§ PROBLEM STATEMENT
Copy out each line of the data that contains "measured".
Segment Open
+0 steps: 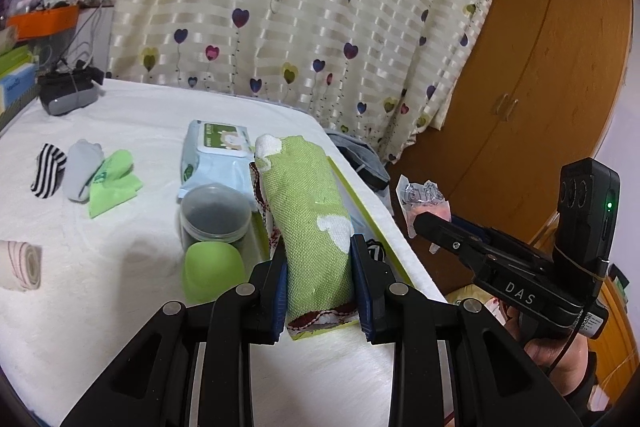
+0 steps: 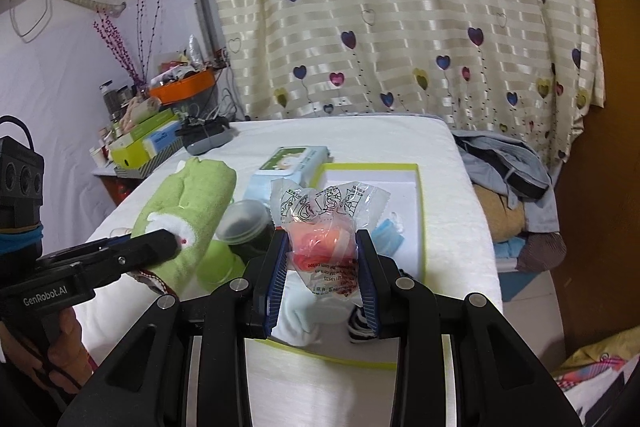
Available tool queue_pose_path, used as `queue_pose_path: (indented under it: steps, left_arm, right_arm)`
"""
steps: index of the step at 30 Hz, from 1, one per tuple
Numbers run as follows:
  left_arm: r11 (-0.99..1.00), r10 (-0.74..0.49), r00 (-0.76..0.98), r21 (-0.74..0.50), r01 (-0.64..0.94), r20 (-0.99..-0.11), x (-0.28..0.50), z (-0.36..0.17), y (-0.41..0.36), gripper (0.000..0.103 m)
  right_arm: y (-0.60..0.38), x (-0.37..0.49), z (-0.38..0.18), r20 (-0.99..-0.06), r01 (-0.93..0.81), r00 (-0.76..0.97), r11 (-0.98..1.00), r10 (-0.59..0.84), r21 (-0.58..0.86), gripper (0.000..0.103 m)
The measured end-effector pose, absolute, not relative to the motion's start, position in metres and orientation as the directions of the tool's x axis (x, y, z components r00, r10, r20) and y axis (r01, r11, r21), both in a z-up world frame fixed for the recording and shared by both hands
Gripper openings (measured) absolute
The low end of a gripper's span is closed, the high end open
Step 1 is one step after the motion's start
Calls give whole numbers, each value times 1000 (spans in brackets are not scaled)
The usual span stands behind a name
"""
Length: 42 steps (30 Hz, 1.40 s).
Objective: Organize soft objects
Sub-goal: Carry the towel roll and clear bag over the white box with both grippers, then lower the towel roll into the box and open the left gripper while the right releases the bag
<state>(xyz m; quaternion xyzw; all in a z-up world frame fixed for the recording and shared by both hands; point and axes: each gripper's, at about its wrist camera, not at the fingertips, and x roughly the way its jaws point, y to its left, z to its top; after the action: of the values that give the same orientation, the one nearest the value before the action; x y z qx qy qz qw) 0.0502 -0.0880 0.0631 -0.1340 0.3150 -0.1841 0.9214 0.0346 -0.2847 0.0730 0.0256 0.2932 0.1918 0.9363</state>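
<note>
My left gripper [image 1: 320,291] is shut on a rolled green towel [image 1: 308,215] with white patches, held above the white bed; the towel also shows in the right wrist view [image 2: 184,211]. My right gripper [image 2: 322,279] is shut on a clear plastic packet with an orange item inside [image 2: 320,227], held over a green-rimmed white tray [image 2: 416,187]. The packet also shows at the right of the left wrist view [image 1: 424,203]. In the tray lie a blue item [image 2: 386,231], a white cloth [image 2: 300,323] and a striped sock [image 2: 358,327].
On the bed lie a striped sock [image 1: 48,169], a grey sock [image 1: 82,165], a green cloth [image 1: 114,183], a pale roll [image 1: 20,265], a wet-wipes pack [image 1: 218,155], a clear jar [image 1: 214,215] and a green ball [image 1: 212,269]. Clothes [image 2: 508,179] are piled beside the bed.
</note>
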Motion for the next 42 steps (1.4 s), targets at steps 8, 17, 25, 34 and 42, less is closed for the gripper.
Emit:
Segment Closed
§ THE ANSWER
The measured end-effector pose, absolute, not relative to the motion's start, position in metres and orientation as the directions of the tool's x axis (x, y, z components r00, r10, r20) and y axis (r01, r11, r21), both in a z-up world frame fixed for the recording and shared by both hands
Gripper openings (measured) absolute

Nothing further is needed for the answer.